**What is being asked:** Output the data below line for line, exactly, up to and including the line where "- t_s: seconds" appears.

**Source data:**
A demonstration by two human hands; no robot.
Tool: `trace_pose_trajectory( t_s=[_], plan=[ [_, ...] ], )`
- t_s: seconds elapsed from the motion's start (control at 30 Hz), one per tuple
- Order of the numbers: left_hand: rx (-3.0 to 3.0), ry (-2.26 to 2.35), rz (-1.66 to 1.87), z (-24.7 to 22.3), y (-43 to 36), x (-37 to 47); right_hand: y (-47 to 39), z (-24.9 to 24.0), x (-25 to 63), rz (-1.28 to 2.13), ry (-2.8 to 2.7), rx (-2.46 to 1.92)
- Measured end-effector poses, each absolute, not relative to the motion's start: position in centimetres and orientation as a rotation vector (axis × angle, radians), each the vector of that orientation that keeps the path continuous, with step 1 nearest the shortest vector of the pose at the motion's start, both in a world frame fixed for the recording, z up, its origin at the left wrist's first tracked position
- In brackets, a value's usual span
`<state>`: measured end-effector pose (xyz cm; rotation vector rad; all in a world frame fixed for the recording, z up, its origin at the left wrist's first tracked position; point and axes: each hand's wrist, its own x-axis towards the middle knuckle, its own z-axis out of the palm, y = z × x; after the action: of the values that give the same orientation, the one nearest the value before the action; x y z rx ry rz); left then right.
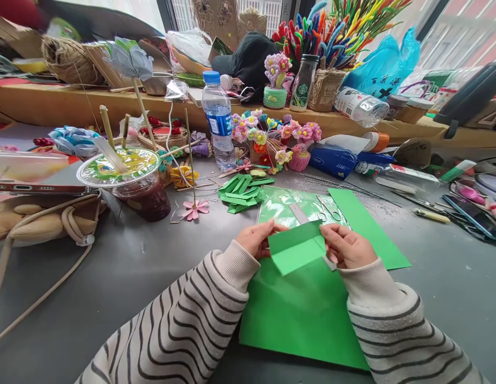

**Response box:**
A demonstration by two human hands; no robot.
Tool: `trace_pose_trajectory( t_s=[_], plan=[ [_, ...] ], )`
- t_s: seconds elapsed from the motion's start (control at 30 Hz), one per tuple

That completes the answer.